On June 22, 2010, Schwab Advisor Services will host the latest in a series of Webcasts to help advisers understand the cost basis legislation and what it means for their firms titled “An Advisor’s Perspective on Cost Basis Legislation.” Beginning at 1 p.m. PT / 4 p.m. ET, Schwab’s Brian Keil will lead an hour-long presentation with two advisers and conclude with an interactive question-and-answer session with industry experts and Schwab representatives.   

Advisers who want to attend the June 22 Webcast or to access earlier Webcasts in the series should visit the cost basis resource section of Schwab Advisor Center, Schwab’s website for its RIA clients.   

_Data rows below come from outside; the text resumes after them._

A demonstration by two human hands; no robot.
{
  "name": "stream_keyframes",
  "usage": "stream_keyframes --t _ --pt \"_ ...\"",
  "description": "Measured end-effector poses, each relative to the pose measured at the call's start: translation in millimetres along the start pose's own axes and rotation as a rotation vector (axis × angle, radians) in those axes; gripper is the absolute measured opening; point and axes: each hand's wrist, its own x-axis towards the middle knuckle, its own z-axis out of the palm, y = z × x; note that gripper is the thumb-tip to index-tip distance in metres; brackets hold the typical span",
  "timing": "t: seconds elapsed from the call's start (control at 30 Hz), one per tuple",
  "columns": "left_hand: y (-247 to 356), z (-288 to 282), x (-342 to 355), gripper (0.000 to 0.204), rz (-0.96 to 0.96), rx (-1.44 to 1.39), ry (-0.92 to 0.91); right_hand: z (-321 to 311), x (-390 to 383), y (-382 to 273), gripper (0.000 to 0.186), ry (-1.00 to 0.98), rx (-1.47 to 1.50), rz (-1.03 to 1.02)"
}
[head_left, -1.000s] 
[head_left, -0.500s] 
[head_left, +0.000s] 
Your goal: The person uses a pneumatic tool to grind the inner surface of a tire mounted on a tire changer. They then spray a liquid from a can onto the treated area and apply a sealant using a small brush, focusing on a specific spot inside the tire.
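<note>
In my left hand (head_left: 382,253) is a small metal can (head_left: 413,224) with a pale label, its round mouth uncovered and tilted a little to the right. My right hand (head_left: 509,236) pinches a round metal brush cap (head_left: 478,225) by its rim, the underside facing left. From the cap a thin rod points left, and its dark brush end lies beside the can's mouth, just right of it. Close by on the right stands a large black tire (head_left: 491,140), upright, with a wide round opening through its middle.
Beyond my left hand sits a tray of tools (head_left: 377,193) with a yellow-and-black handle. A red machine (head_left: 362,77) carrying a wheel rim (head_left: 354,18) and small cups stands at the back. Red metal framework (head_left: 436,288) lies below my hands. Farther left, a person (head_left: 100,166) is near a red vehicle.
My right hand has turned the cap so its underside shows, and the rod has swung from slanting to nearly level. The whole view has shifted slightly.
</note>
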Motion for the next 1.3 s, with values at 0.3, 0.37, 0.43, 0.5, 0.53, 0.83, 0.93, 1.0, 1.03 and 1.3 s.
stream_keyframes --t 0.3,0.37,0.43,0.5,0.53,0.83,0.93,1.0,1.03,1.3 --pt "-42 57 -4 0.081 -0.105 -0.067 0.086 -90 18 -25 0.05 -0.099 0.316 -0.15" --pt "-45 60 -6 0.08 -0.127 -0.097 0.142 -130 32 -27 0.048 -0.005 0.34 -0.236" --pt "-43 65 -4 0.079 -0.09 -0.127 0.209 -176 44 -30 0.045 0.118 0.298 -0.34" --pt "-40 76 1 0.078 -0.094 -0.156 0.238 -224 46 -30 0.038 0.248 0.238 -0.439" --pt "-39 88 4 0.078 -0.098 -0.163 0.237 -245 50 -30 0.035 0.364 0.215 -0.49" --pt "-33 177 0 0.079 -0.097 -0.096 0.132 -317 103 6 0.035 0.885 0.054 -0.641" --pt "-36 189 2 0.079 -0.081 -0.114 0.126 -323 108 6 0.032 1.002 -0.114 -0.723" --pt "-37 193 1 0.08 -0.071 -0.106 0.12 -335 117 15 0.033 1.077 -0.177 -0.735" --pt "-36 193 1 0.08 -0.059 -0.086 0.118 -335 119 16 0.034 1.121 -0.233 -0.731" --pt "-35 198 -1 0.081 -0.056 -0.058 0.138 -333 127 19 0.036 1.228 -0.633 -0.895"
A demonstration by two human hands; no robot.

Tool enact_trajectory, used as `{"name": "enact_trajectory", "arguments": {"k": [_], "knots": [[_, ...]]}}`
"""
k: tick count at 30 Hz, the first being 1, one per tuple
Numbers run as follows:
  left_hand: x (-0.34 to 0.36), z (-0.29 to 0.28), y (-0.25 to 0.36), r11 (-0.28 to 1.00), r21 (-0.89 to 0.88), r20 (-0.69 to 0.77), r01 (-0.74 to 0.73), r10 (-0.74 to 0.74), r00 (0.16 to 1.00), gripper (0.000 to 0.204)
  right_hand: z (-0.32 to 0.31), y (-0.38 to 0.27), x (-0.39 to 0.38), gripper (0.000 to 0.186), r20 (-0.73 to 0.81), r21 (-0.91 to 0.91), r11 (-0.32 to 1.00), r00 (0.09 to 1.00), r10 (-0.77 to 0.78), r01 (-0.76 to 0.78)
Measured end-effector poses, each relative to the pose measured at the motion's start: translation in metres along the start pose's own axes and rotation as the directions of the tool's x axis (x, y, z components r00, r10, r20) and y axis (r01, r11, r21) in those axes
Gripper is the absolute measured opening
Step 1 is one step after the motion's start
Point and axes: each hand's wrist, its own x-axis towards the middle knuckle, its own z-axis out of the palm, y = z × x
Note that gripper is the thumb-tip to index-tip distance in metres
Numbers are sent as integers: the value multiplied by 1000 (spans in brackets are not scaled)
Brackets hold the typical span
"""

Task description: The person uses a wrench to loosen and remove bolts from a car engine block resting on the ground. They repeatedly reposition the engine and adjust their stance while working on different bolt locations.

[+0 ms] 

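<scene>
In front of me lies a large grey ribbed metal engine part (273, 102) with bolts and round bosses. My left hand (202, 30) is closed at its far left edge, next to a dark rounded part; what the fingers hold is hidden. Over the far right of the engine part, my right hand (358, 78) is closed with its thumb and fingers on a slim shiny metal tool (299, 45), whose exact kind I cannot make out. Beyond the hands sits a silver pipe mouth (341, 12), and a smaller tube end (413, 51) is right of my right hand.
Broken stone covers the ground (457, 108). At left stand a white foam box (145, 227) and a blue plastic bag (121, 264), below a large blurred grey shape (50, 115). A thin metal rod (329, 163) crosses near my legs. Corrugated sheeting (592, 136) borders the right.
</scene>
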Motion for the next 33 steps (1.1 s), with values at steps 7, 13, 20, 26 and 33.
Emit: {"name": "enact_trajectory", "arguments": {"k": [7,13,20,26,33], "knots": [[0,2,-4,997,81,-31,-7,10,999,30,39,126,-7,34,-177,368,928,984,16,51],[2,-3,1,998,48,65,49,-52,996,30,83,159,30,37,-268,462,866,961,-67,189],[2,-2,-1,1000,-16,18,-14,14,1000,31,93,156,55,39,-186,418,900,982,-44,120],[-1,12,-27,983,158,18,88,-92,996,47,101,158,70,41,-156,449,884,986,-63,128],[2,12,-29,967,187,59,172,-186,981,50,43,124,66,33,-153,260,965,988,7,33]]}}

Additionally, Schwab Advisor Services will offer a special session, “Cost Basis Legislation and its Impact on Your Firm,” at its upcoming SOLUTIONS workshops across the country this July and August. The session will detail Schwab’s tools and offer practical guidance on dealing with workflow changes that may be necessary to align with Schwab’s cost basis data reporting system.  

Schwab Advisor Services said it is planning to introduce technology enhancements to enable advisers to more easily stay in synch with Schwab’s cost basis data, including the ability to download and import Schwab’s cost basis data into their portfolio management system and online functionality to provide cost basis instructions on equity trades via Schwab’s online trading platform.